Mientras preparaba una inminente entrada sobre las actividades como camareros de unos cuantos personajes riojanos, caí en la cuenta de que tal vez fuese más adecuado empezar recordando mi propia (y escasa) experiencia en el sector, por aquello de predicar con el ejemplo. No es gran , pero me apetece sobre todo por traer hasta este blog a una gran familia de la hostelería riojana, los Langarica-Santander, por quienes siento un cariño mayúsculo.
Finales de los años 70, Sociedad Recreativa Cantabria. Todavía había piscina de hombres, de mujeres y mixta (la misteriosa mixta: primera vez que oía esa palabra, pensando que era algún pecado) y al frente del bar se sitúan José Luis y Pili. Acarreaban ya una amplia experiencia en el sector pero nunca se habían enfrentado a semejante toro: por entonces, la sociedad contaba ya con miles de socios, miles para un único bar. Como disponían de una amplia baraja de hijos en edades similares a la mía y la de mis hermanos, las dos familias confraternizaron y de aquella relación surgió eso de ayudarles de vez en cuando en la barra, superados muchas veces ellos y sus camareros de plantilla por el aluvión de clientes, sobre todo en hora punta: la de comer, con incesante demanda de porrones previo intercambio de ficha para compensar roturas, desapariciones o mangancia; la del café, con las correspondientes partidas de cartas y llenazo de no hay billetes para ver por la tele (mayúsculo aparato casi colgado del techo) Verano Azul o lo que echaran entonces (¿Orzowei?); o la hora nocturna, cuando arreciaban las cenas familiares, de nuevo regadas por el vino con gaseosa emporronado. Sin contar el ingente trajín del restaurante en el momento del almuerzo… Sofocante actividad que agradecía que alguien, cualquiera (es decir, incluso yo) echara una mano.
Mi pobre actividad fue doble. Consistió, por un lado, en hacerme cargo a ratos de un rincón de la barra donde se despachaban chucherías infantojuveniles, como los pastelitos llamados Tigretón, Bucaneros y Pantera Rosa, que eran lo más demandado, en reñida competencia con los Palotes: acababa de salir con sabor a fresa, gran suceso. Mi otro cometido era algo más exigente: junto a la mixta (otra vez la palabreja) se situaba un pequeño quiosco de bebidas, que se abría al mediodía y se cerraba a la hora de comer. Se alimentaba su oferta de refrescos y polos (empezaba por entonces a descollar el llamado Calipo, según recuerdo) y mi labor consistía en llenar la cámara frigorífica, despachar la mercancía (a veces, con gran éxito: llegó a vaciarse en más de una ocasión la nevera), chapar y entregar la recaudación. ¿Qué percibía a cambio? Cariño. Sobredosis de cariño, sobre todo porque Pili, jefa de aquel matriarcado, es una de las personas más bondadosas y generosas que he conocido. Su cariño se materializaba en forma de jugosos bocadillos y en la licencia para dormir en la casa que a la familia de abastecedores cedía la dirección de la sociedad. Un curioso piso situado encima del bar.

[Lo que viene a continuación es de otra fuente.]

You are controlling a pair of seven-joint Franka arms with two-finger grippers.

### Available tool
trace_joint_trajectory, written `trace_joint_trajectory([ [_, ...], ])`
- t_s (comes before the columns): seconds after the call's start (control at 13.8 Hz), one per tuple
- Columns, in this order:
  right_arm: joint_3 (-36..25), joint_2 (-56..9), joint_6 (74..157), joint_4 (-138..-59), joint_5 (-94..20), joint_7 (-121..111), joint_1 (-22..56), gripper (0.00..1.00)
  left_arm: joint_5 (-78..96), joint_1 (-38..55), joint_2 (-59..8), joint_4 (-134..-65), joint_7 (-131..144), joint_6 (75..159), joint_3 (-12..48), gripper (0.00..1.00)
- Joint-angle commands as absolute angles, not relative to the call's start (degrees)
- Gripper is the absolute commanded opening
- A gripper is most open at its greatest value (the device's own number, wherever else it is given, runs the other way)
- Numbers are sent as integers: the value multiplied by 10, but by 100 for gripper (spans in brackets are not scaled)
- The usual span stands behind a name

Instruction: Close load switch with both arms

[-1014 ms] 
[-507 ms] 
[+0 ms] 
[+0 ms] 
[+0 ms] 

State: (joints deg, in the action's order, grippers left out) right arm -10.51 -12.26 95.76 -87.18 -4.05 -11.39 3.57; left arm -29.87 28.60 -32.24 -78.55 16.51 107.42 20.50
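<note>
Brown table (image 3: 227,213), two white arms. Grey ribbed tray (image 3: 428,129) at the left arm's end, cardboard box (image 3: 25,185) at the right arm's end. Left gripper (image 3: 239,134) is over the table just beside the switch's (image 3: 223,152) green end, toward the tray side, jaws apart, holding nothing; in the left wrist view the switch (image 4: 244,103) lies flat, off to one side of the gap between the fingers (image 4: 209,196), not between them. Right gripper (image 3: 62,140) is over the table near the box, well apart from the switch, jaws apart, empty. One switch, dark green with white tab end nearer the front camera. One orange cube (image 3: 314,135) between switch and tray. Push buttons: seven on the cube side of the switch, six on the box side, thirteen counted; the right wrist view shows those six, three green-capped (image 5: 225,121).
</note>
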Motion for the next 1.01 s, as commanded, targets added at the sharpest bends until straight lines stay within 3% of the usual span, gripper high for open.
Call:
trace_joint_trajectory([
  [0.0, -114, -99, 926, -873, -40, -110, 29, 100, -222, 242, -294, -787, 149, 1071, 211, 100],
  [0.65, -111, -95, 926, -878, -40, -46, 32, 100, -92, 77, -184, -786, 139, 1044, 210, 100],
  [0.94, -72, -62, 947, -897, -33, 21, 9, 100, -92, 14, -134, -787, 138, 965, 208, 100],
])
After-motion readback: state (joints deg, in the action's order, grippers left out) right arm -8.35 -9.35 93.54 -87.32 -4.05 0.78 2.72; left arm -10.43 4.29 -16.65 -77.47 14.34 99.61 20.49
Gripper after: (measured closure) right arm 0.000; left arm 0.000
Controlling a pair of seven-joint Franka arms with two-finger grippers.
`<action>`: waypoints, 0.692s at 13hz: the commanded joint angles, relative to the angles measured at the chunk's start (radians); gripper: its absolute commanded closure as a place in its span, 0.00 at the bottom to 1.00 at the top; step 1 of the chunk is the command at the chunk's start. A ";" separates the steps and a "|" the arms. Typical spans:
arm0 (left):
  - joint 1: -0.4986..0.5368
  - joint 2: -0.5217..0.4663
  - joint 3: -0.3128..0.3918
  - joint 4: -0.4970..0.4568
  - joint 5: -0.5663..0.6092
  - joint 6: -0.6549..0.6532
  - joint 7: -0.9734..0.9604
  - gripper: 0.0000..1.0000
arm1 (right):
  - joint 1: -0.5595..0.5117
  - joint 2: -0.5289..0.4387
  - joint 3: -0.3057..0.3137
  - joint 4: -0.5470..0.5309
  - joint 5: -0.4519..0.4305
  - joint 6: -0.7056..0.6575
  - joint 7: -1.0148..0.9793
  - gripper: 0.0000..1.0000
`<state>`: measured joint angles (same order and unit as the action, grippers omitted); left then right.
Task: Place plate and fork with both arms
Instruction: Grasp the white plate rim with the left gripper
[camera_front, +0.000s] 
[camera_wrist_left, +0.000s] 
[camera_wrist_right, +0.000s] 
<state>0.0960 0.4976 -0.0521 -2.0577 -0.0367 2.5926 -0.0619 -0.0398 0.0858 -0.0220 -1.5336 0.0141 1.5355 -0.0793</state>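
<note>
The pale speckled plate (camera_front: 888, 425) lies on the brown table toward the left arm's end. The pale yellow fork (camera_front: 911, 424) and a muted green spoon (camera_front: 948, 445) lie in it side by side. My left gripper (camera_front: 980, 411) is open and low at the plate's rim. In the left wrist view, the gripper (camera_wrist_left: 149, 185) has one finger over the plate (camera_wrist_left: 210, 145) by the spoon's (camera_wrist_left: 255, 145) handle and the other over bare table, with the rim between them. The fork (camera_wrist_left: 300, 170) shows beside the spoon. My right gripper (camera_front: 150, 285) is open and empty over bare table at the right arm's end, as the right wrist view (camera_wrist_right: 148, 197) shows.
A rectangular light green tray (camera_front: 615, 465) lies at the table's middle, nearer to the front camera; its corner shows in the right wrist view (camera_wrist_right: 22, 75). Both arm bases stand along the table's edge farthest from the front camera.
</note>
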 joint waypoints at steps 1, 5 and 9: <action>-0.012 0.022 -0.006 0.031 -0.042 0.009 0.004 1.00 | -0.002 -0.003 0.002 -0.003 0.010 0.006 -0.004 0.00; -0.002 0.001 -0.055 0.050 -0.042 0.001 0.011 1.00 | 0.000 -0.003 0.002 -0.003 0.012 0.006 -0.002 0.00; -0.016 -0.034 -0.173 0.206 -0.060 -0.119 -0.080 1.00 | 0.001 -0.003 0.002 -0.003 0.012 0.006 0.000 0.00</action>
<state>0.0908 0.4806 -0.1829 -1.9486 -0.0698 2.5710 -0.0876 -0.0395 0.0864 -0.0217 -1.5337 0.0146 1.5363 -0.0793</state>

Allí vivía también el entonces regente, Ricardo, y allí subíamos ya de madrugada, porque para merecer la dicha de dormir en Cantabria y (sobre todo) gozar del privilegio de bañarse a la luz de la luna con todas las piscinas a tu disposición, primero había que dejar el bar recogido e impoluto, lo cual exigía llevar la basura hasta el exterior de las instalaciones, las llamadas ‘quincenas’, un macrovertedero ubicado donde hoy se alza la UR, muy rico en la fauna propia de los basureros y perfumado como cualquiera se puede imaginar. Superado aquel trance, luego del mentado chapuzón nocturno, llegaba la hora de dormir…. Y hasta la mañana siguiente: fueron un par de veranos de mozalbete que significaron mi estreno y mi despedida del sector. Una experiencia gratificante que, ya lo sé, no sirve de gran cosa comparada con el sacrificio que exige defender una barra en plan profesional, pero que a mí me valió para abrir un poco más los ojos y concluir que una vez yo también fui camarero.
P.D. He estado buscando en mi archivo algún testimonio gráfico que demuestre que, en efecto, trabajé de camarero pero sin suerte. Tampoco he podido localizar fotos antiguas de Cantabria, de su bar o de sus piscinas. En el archivo de Diario LA RIOJA encuentro no obstante esta imagen de Herce: cuatro pelotaris en el frontón de hombres. Entre ellos, el legendario Jorcano, a quien recuerdo viviendo eternamente en el rebote, cuya pared era una prolongación de la pared del bar. Por allí sacaba para los pelotaris sus míticos porrones Emiliano, quien precedió a los Langarica defendiendo aquel bar de mi infancia.